In your example (see the comments):
from statemachine import State
from statemachine import StateMachine
class PylanceWarningStateMachine(StateMachine):
init = State(initial=True)
running = State()
completed = State(final=True)
run = init.to(running)
complete = running.to(completed)
# At this point, when the body of the `StateMachine` is being evaluated,
# the `run` and `complete` attributes are still instances of `TransitionList` returned by
# the `init.to(running)` and `running.to(completed)` calls.
print("Type of `run` at class body is ", type(run))
# At this point, the `PylanceWarningStateMachine` body was fully evaluated, and transformed
# by the `StateMachineMetaclass`, so now `run` and `complete` are instances of `Event`.
print("Type of `run` after the final class evaluation is ", type(PylanceWarningStateMachine.run))

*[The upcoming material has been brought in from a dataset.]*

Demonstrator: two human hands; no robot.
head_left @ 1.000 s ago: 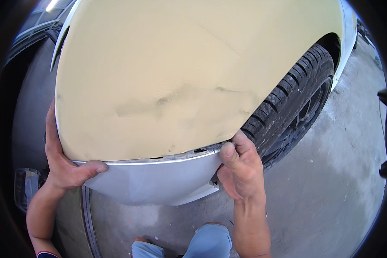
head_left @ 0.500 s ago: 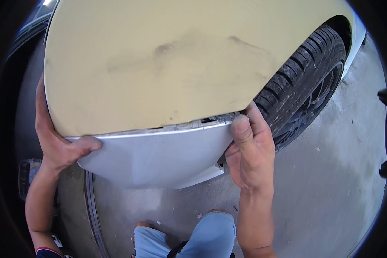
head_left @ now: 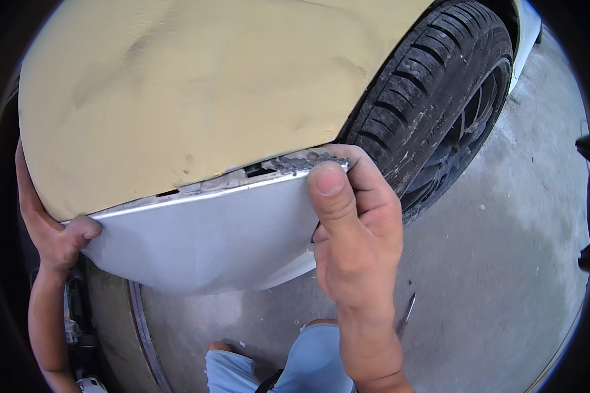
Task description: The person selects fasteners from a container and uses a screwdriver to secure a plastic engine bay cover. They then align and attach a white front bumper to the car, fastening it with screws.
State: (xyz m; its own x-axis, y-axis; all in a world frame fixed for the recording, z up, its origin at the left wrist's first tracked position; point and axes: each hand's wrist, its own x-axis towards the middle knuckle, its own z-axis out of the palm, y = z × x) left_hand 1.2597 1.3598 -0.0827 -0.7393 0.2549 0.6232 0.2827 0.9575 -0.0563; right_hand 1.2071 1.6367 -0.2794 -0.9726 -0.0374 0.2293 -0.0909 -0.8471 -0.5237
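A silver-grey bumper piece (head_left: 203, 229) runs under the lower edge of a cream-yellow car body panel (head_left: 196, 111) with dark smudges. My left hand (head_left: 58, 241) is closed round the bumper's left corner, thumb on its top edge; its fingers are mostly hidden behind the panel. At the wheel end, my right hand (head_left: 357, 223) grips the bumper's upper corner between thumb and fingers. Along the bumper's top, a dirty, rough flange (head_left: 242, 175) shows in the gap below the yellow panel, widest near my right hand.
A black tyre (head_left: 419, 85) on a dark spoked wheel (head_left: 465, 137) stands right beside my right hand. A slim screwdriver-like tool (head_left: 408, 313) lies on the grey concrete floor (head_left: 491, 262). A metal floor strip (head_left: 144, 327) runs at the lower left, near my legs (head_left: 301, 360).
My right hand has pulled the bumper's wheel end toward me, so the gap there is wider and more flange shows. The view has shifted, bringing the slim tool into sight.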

if __name__ == "__main__":
sm = PylanceWarningStateMachine()
sm.run()
sm.complete()
Outputs:
❯ uv run tests/examples/types_machine.py
Type of `run` at class body is <class 'statemachine.transition_list.TransitionList'>
Type of `run` after the final class evaluation is <class 'statemachine.event.Event'>
We say run is an event name, and init.to(running) creates a transition that is returned as a TransitionList instance.
So when the body of a StateMachine class is evaluated, run is an instance of TransitionList. But the body attributes are evaluated and transformed by a metaclass, and then run becomes an Event instance.
The IDE and the Pyright are unable to follow this processing and still think that run is a TransitionList.
The __call__ of a transition list is to allow the declaration of callbacks using the decorator syntax, so it expects a function/method, so this is why it expects f as a parameter.
run = (
init.to(running)
)
@run # <- "calling" a `TransitionList` allows registering action callbacks
def do_run(self):
print("running!")
Fix
Since these tools don't "run" the code, AFAIK there's no way to teach them that the result is an Event instead of a TransitionList. But to help the linter stop complaining, we can change the signature of the __call__ to the generic *args, **kwargs format, something like this:
from .i18n import _
def __call__(self, *args, **kwargs) -> Any:
if len(args) == 1 and callable(args[0]):
return self._add_callback(args[0], CallbackGroup.ON, is_event=True)
raise ValueError(
_("Unsupported call signature. Calling %s only to register callbacks").format(
self.__class__.__name__
)
)
You can apply this monkey patch until a new release arrives.
Please let me know if it worked.
I've verified and it works beautifully!
Nice! Another and maybe better approach could be to use the explicit Event creation, so the linter will be happy:
from statemachine import State, StateMachine, Event
class PylanceWarningStateMachine(StateMachine):
init = State(initial=True)
running = State()
completed = State(final=True)
run = Event(
init.to(running)
)
complete = Event(
running.to(completed)
)
if __name__ == "__main__":
sm = PylanceWarningStateMachine()
sm.run()
sm.complete()
That's a good suggestion as well, though I do like the raw beauty of
run = ( ... ) 🤓
If we could get your first fix into the repo that would be a great 🎁
Would it be possible to get this change published you think @fgmacedo ?
Unrelated: I noted that the latest release on github is 2.4.0 (should be 2.5.0, right?)